If you have followed previous post on “Rust borrowing”, you most likely noticed that in some code snippets there were functions that accepted multiple references as parameters but did not require to explicitly annotate lifetimes. To assure you, lifetimes are always there. Rust never forgets about lifetimes but rather allows to omit annotation syntax when it is obvious what it is. Rust has something called lifetime elision rules. It is somewhat similar to type inference in strongly typed languages such as Swift or Kotlin but with some limitations.
In very simple, deterministic cases, where function takes arbitrary number of references as parameters but does not return one as such:
fn sum(x: &i32) -> i32
// or
fn sum(x: &i32, y: &i32) -> i32
// and so on
You don’t need to explicitly annotate parameter lifetimes. Rust does that for you behind the scenes by providing each reference its own input lifetime. Equivalent sum
function will look like this:
fn sum<'a>(x: &'a i32) -> i32
// And in case there are multiple references
fn sum<'a, 'b>(x: &'a i32, y: &'b i32) -> i32
// and so on
In other unambiguous cases, where function takes a single reference as a parameter and returns a reference as such:
fn sum(x: &i32) -> &i32
Rust assigns the same lifetime for both: input and output references (namely input lifetime and output lifetime). sum
function will look something like this behind the scenes:
fn sum<'a>(x: &'a i32) -> &'a i32
So far it is all nice and dandy, but what will happen if we try multiple reference parameters and return reference as well, as such:
fn sum(x: &i32, y: &i32) -> &i32
You most likely guested it: at this point Rust cannot unambiguously determine lifetimes of each reference. Rust lifetime elision will set input lifetime parameters as follows:
fn sum<'a, 'b>(x: &'a i32, y: &'b i32) -> &i32
However, it is impossible for Rust compiler to figure out the lifetime of the returned reference. That’s why compiler will complain and ask to annotate lifetimes explicitly.

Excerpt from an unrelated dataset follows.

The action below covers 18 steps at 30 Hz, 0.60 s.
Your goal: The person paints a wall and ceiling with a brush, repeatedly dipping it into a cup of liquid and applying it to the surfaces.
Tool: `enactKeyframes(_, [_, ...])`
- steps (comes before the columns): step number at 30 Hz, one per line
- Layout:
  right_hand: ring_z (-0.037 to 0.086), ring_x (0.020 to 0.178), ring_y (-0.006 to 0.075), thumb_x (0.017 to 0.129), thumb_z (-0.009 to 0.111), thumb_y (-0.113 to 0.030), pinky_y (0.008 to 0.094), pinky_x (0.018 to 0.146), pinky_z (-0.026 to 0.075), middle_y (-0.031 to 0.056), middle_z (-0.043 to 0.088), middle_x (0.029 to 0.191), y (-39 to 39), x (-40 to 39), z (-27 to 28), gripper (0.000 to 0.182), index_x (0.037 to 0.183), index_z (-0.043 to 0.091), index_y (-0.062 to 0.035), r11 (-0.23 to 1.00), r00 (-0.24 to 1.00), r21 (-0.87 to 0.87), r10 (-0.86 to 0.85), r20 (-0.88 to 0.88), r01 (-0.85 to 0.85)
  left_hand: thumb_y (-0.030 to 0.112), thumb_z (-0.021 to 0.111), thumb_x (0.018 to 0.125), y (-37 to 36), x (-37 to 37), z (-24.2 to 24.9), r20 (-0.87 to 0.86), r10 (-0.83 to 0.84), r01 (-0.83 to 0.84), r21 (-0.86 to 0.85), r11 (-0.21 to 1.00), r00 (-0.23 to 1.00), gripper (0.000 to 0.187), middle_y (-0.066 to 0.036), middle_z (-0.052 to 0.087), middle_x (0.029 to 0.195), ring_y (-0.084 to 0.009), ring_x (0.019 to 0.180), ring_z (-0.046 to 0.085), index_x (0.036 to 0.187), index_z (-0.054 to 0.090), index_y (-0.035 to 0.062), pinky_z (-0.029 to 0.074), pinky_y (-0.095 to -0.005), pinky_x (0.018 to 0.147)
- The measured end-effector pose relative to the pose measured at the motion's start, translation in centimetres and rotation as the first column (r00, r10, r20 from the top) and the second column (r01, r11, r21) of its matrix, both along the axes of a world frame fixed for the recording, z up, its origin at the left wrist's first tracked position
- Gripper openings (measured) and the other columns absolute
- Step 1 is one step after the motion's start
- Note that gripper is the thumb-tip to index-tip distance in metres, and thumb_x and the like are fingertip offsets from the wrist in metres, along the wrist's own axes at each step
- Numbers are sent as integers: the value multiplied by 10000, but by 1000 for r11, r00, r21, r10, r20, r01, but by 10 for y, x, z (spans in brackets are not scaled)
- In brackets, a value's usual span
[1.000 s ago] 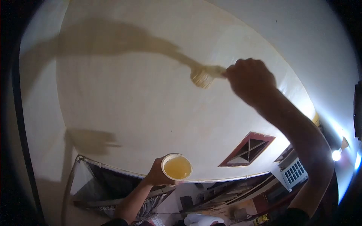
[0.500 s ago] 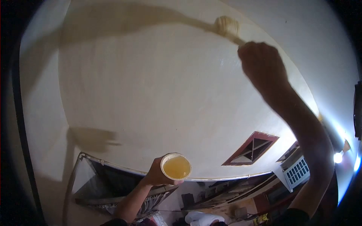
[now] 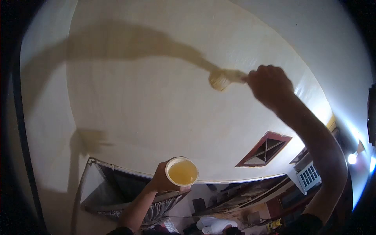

There’s one more interesting rule. So far we only addressed functions but in case there is an instance method (fn
within impl
blocks) with multiple parameters, lifetime elision will automatically assign instance lifetime for the returned value reference, given &self
or &mut self
is provided, thus making the following method signature valid without explicit lifetime annotations:
impl Foo<'_> {
fn bar(&self, x: &i32, y: &i32) -> &i32
// works for `&mut self` as well
fn bar(&mut self, x: &i32, y: &i32) -> &i32
}
And equivalent with annotations:
impl<'a> Foo<'a> {
fn bar<'b, 'c>(&'a self, x: &'b i32, y: &'c i32) -> &'a i32
}
This drastically reduces amount of annotations and repetitive code being written again and again once more methods are added to the instance. In addition, it is important to know that if lifetime elision does not behave as you wanted, you can always add annotations explicitly.
Lifetime elision rules is a great initiative and effort from Rust team to make code less verbose. Even if it doesn’t provide full lifetime inference at this point as one might expect, it is plausible that when more deterministic patterns appear, they could be added to the Rust compiler.